Aquí se detiene el historiador para advertir de nuevo que nadie tenga por cosa extraña este modo de expresarse en un loco; pues, como se ha dicho más de una ocasión, no lo era don Quijote sino en lo concerniente a la caballería, mostrándose, por el contrario, cuerdo y hasta sabio en lo que no tocaba a su negro tema.
-¿Según esto -dijo Sancho-, nuestras aldeas han de desaparecer también con todas sus casas y sus habitantes?
-¿Qué duda cabe en eso? -respondió don Quijote.
-Se me hace cosa dura -replicó Sancho- el considerar que dentro de cincuenta años no hemos de vivir ni yo, ni mi mujer, ni mi hija, y que hasta mi pueblo habrá desaparecido del haz de la tierra.
-Aflíjate la consideración -dijo don Quijote- de que dentro de cien años no vivirá ninguno de los hombres que hoy pueblan el globo, y no el temor personal de que dentro de cincuenta habrás perecido con tu mujer y tu hija. ¿Cuántos serán los que han muerto desde nuestro padre Adán hasta nuestros días? Hazme, Sancho, este cálculo curioso que no he visto en ninguna parte.

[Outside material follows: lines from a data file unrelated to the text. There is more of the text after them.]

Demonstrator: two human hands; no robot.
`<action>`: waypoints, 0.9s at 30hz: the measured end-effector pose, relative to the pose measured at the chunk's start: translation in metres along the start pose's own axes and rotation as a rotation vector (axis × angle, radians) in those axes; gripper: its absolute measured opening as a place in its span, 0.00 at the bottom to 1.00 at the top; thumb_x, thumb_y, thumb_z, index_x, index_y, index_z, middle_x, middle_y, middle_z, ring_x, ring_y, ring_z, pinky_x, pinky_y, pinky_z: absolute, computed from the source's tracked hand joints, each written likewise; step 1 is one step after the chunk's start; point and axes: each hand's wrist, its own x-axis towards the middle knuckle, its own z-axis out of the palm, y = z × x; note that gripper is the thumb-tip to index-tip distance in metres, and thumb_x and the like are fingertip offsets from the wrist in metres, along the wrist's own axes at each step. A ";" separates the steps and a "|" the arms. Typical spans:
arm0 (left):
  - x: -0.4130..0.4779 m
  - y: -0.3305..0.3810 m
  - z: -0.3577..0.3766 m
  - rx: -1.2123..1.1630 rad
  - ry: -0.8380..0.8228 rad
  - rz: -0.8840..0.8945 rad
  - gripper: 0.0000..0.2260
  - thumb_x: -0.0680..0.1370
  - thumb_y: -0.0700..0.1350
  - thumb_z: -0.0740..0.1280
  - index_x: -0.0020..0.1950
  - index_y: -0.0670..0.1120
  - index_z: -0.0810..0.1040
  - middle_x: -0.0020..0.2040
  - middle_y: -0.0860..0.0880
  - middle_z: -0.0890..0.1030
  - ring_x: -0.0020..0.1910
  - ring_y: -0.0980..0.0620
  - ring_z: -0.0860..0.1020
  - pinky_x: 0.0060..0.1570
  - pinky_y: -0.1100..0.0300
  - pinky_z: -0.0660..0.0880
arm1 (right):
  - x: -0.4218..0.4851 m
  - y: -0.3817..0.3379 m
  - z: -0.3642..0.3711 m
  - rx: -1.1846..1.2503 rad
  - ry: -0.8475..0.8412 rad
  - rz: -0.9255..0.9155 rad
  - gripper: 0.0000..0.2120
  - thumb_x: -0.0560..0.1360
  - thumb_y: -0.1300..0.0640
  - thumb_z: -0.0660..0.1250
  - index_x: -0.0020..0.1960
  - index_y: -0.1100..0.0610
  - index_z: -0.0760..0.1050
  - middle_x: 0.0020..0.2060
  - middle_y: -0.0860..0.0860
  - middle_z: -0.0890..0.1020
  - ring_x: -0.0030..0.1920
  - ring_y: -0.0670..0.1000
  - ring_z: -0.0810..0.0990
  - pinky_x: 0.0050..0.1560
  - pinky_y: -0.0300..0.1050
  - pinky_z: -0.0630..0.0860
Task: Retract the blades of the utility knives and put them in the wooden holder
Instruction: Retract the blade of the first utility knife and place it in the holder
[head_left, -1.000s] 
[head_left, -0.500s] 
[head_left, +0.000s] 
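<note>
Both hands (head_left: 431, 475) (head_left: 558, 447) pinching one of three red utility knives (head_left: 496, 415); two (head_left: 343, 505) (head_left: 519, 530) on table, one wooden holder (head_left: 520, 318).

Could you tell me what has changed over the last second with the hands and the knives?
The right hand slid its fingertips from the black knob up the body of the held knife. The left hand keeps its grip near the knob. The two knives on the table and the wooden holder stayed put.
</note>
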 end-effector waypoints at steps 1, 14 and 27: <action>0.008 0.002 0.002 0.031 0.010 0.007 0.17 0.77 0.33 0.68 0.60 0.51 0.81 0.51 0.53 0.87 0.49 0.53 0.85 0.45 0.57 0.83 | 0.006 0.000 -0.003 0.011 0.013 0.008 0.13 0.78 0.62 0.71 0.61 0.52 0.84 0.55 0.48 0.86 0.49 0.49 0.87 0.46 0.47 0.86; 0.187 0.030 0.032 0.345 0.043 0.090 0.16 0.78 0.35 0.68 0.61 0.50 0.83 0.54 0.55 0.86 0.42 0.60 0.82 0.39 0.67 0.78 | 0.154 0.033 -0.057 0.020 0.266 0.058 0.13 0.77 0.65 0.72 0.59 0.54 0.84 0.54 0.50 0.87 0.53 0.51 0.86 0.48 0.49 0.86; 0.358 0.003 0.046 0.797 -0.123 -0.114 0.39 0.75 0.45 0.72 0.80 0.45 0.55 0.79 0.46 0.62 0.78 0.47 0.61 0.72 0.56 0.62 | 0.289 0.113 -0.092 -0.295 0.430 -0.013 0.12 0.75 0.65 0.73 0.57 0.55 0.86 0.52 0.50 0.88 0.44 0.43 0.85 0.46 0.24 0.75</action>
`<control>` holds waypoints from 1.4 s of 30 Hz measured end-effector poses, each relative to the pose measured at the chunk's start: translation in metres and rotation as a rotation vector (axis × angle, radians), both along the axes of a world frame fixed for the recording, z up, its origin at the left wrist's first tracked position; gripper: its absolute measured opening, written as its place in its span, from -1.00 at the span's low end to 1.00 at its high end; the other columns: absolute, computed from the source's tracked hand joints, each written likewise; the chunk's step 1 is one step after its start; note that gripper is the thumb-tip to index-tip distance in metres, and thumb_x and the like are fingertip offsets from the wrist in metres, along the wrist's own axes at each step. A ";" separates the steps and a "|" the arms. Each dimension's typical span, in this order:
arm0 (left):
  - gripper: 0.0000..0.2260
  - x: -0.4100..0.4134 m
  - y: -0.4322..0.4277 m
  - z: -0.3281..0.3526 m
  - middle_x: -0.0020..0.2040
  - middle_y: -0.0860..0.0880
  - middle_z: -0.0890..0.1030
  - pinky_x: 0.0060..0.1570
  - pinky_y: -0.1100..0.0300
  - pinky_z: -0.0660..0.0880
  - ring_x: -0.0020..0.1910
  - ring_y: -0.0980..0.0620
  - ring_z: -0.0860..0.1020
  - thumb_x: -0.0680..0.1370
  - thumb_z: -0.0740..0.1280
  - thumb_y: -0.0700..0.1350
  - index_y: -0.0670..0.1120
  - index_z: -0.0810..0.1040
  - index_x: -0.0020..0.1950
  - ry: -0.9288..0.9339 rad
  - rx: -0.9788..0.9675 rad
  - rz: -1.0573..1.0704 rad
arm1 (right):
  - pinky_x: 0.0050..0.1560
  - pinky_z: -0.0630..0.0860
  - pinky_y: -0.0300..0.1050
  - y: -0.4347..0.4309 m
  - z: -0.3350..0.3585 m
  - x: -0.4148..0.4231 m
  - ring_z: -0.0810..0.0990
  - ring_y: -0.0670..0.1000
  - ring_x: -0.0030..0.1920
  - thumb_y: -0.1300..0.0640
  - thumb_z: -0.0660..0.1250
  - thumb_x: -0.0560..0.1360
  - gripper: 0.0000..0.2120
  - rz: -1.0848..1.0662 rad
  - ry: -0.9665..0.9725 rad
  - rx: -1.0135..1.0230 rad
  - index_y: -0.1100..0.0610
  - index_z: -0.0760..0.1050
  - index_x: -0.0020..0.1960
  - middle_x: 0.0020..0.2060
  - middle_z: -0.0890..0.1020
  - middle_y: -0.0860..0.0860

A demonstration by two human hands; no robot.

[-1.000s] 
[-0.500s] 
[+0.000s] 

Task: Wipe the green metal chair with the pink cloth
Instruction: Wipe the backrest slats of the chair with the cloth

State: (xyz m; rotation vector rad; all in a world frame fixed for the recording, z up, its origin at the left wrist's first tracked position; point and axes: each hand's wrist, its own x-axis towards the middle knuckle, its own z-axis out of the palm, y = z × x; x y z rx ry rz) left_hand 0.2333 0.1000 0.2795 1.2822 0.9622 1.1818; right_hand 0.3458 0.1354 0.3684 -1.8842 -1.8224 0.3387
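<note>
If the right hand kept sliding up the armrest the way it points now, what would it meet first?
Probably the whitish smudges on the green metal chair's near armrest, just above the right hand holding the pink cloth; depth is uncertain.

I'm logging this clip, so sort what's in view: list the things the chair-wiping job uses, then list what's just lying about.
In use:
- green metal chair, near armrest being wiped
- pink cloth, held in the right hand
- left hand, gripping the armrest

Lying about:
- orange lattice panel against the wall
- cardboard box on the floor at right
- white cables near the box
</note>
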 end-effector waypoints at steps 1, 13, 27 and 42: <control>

-Desde nuestro padre Adán -respondió Sancho- habrán muerto hasta unos quinientos.
-Unos quinientos Sanchos Panzas, puede ser -replicó don Quijote-; y el mundo aún no se ve libre de ellos. ¿Qué sandez me tendrás guardada para mañana? ¿Ni lo grande de la escena, ni lo triste del paraje, ni los recuerdos que este lugar despierta en la memoria te harán proponer una idea sensata? Di lo que quieras; mas yo he de impedir que se difunda error tan craso como el pensar que desde nuestros primeros padres hasta hoy no hubiesen muerto sino quinientas personas. ¿Los que se van recién nacidos; los que sucumben al año climatérico; los que no vencen los peligros de la pubertad; las víctimas del hambre y la peste; los que caen en el campo de batalla; los que se rinden a los sinsabores, congojas y miserias; todos estos, me parece, compondrán algo más que quinientos honrados difuntos? ¿Y cuántos se llevan las innumerables cohortes de enfermedades que nos tienen como sitiados de día y de noche? Desde que existe el género humano han desaparecido tantos hombres cuantos han de desaparecer hasta cuando el globo terrestre desocupe el espacio. Fenicios, babilonios, filisteos, todos se han desvanecido como sombras. Medos, persas, tirios se han disipado como vapor de agua. Griegos, romanos, judíos, nadie existe. Y nuestros padres mismos, ¿dónde están? ¿Los godos, los visigodos, los vándalos? Si se alzaran del sepulcro cuantos son los hombres que han vivido, y se vinieran hacia ti a darte la desmentida, ¿en qué pararas tú? Mira esa muchedumbre inmensa cómo surge de los abismos y se aproxima a nosotros llenando montes y valles; oye ese tropel profundo de los que en confusas legiones adelantan a decirte en tu cara que mientes cuando afirmas que desde el principio del hombre no han muerto sino quinientos individuos.
-Haga vuesa merced que se dispersen y no lleguen -respondió Sancho, fingiendo una inquietud que realmente no sentía-; sin necesidad de esa desmentida, creo y confieso que han muerto hasta hoy más personas que pelos tengo en la barba.
-Déjalos llegar -repuso don Quijote- y verás lo que no has visto, y conocerás a los que no has conocido. Largo fuera el contar los pueblos y naciones que ya no viven. ¿Pues las ciudades? Babilonia, Tebas la de las cien puertas, Menfis, Amatonte, Gerra, y otras tan opulentas como célebres. Los arqueólogos rastrean hoy los lugares donde fueron, o un montón de piedras indica el sitio donde se levantó cada una de esas magníficas moradas de los hombres. ¿Qué mucho si de Itálica no quedan sino estos vestigios trabajados por el tiempo, que desaparecerán a su vez? De Sagunto sobra menos, y nadie sabe dónde fue Numancia. Nuestros descendientes harán las mismas reflexiones, de aquí a dos o tres mil años, cuando en su melancolía contemplen los vestigios de las ciudades hoy vivas y robustas. Aquí fue Zaragoza, dirán unos; aquí fue Gades, dirán otros. ¿Oyes cómo la corneja rompe este silencio con su grito fatídico? Es el habitante de las ruinas, triste como la muerte. Vámonos, Sancho; el corazón se me está llenando de una tristeza que no es la mía.
-Cuanto y más que ya obscurece -respondió Sancho, y añadió-: ¿No puede el rey levantar y reedificar esta ciudad, y poblarla de nuevo como estaba antes?
- -«El pueblo destruido, los muros trastornados
- Nunca jamás non fueron fechos nin restaurados»,
-respondió don Quijote con Gonzalo de Berceo, y salió de los escombros en busca de su caballo.